Many consider emissions of greenhouse gases to be what economists call a “negative externality,” meaning that they are likely to impose a cost on society through climate change and ocean acidification. The cost of that externality should, in principle, be borne by the emitters, who should pay a price to emit. But what should that price be?

The long chain of connections to arrive at a price

A recent book by Yale economics professor William D. Nordhaus, The Climate Casino, represents a monumental effort to explain how that price should be determined. The book is exhaustive and pitched to the general reader. Readers who are knowledgeable about science or economics will be able to skim large sections.

The chain of causalities and implications leading to the determination of the price is long and tortuous. Some links are frailer than others, and some are extremely frail indeed.

The links in the chain are as follows:

  1. Greenhouse gases (GHGs) are emitted by industrial processes into the atmosphere.
  2. As a result, concentrations of these gases in the atmosphere increase.
  3. GHGs act in the atmosphere like the transparent roof and walls of a greenhouse: They allow short-wavelength solar radiation through but they impede longer-wavelength re-radiation from the surface of the earth.
  4. This tends to trap heat in the atmosphere and produce warming. It also causes secondary effects – feedback loops – that can lead to more warming or dampen warming.
  5. Long-term computer simulations, together with measurements of historical temperature trends, imply that changes in temperature and climate over future decades will be significant.
  6. Further computer simulations have attempted to project the future economic costs of those changes in climate.
  7. Finally, a means of discounting can be applied to collapse these projected economic costs into a single number, enabling comparison between the costs of taking action to prevent or adapt to those changes and those of not taking action.

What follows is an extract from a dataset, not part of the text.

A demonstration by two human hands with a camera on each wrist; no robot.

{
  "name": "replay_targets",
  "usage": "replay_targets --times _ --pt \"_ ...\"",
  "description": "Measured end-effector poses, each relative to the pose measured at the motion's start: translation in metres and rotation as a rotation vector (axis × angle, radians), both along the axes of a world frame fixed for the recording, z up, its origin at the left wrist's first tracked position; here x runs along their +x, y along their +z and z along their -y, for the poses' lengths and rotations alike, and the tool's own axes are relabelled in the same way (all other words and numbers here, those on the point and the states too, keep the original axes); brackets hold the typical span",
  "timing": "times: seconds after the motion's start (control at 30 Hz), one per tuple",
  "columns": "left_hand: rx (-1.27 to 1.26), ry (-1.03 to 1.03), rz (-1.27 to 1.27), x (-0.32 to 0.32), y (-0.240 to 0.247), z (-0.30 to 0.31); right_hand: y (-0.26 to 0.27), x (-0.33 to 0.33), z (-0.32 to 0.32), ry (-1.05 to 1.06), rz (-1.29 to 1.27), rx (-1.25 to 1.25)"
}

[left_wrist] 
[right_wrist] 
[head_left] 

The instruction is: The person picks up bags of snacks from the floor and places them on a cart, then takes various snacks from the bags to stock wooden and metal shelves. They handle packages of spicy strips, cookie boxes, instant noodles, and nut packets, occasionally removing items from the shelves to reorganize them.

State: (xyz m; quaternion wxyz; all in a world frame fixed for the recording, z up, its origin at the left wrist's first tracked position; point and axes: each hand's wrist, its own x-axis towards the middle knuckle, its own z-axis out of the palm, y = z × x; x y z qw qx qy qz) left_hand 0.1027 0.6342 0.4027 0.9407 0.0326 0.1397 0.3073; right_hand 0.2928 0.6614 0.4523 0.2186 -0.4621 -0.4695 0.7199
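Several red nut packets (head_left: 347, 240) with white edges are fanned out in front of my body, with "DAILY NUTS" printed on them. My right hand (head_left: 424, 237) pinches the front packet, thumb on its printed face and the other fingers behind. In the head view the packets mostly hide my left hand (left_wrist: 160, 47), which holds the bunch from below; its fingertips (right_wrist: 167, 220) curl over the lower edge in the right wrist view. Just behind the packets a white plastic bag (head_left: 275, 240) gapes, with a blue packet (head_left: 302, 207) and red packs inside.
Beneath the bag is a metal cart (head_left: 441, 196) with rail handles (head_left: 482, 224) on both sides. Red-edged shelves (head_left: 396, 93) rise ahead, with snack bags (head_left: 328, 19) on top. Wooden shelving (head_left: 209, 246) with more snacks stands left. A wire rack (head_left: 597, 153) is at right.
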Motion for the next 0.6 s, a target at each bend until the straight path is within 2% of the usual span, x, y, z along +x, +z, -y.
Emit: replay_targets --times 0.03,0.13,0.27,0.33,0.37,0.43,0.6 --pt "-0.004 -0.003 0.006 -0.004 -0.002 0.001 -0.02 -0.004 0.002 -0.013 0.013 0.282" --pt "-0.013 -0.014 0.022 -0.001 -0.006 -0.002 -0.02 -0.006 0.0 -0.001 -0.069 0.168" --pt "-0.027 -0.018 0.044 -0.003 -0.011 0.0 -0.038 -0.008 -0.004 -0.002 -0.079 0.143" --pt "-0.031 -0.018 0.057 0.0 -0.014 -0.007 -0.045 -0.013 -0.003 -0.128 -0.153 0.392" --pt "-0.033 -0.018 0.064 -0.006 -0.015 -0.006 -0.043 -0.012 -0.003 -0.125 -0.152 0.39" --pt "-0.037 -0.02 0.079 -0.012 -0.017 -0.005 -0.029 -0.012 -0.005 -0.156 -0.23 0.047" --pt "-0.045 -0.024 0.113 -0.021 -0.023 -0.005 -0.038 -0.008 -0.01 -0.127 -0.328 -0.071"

The argument for the series of causalities represented by steps 1-4 is virtually airtight. As a result of the emissions of greenhouse gases (GHGs), most of them caused by the use of fossil fuels in the energy sector, atmospheric concentrations of these greenhouse gases increase. Carbon dioxide (CO2), in particular, is emitted in huge quantities by the burning of coal, oil, and natural gas. CO2 concentrations in the atmosphere have increased from about 315 parts per million (ppm) in 1958 to about 390 ppm now. It was this observation – measured at the Mauna Loa Observatory in Hawaii by a group led by Scripps Institute of Oceanography scientist Charles David Keeling – that first brought widespread public attention to the issue.

The basic mechanism of temperature rise caused by increased greenhouse gas concentrations, all else being equal, is irrefutable as a matter of science.

But steps 5, 6 and 7 are increasingly tenuous.

The computer estimates in step 5 are not airtight. Temperature alterations are the subject of the massive computer programs that attempt to simulate and project future temperatures and the climate changes resulting from them. Projections of computer simulations over the next 200 years of the earth’s atmosphere and its interaction with oceans and earth need to be taken with liberal doses of salt.